In the same way, Jesus willingly took our place on the cross of Calvary. He was our substitute. The Bible says, “He Himself bore our sins in his body on the tree; so that, having died to sins, we might live for righteousness. By his wounds you have been healed” (1 Peter 2:24).

The USS Squalus story does not end there. The day it sank, thirty-three surviving crewmembers were trapped inside the sub, 243 feet beneath the Atlantic’s surface, on the ocean floor. The desperate men, unable to save themselves, huddled around a lamp in a forward torpedo room as they were quickly running out of oxygen.
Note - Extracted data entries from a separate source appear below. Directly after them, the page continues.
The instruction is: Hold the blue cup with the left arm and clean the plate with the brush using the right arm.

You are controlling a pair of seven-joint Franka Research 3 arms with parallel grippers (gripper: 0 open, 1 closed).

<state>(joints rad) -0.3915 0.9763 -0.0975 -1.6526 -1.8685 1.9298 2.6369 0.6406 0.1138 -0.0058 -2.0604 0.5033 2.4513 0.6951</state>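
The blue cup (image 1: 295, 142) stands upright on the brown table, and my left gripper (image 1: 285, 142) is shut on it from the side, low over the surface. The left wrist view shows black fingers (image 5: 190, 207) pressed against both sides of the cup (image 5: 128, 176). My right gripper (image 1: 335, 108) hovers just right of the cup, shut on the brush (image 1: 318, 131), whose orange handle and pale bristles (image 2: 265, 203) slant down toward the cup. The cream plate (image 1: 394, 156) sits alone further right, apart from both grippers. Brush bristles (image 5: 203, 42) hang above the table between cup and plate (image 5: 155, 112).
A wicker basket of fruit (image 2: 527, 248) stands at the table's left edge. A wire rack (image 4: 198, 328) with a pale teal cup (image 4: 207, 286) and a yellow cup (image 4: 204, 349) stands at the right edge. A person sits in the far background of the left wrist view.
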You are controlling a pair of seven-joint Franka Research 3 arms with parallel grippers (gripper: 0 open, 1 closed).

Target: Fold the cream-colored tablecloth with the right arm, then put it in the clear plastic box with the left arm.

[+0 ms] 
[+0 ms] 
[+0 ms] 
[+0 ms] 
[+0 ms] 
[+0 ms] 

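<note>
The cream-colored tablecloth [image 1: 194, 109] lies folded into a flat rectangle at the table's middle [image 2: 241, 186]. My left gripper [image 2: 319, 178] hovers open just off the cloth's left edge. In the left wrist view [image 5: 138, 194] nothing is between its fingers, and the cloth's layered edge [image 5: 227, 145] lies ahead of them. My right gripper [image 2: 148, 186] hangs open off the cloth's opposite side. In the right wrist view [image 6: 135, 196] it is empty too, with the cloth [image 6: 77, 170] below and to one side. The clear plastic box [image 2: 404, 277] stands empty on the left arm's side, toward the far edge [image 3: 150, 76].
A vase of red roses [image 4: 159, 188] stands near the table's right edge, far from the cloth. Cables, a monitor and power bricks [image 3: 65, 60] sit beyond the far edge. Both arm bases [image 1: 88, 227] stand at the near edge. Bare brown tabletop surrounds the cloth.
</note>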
The Navy sent a crew of four enlisted rescue divers. They reached the downed vessel. The only way the surviving Squalus crewmen could communicate with the rescuers was through Morse Code tapped by a hammer on the interior sub hull. One of the messages from the anxious men was “Is there any hope?” The answer was “YES”. All 33 souls were saved!

As a postscript, the US Navy did not leave the Squalus on the ocean floor. They “raised” it, renamed it the USS Sailfish, and commissioned it into service during World War II.

In the same way, because Jesus, our Substitute, rose from the dead (Mark 16:6), He raises us to “walk in newness of life”(Romans 6:4), gives us a “new name” (Revelation 2:17), and commissions us to go and tell our lost and dying world that “there is hope” only in the risen Christ (1 Peter 1:3). Share that good news with someone who needs to hear it.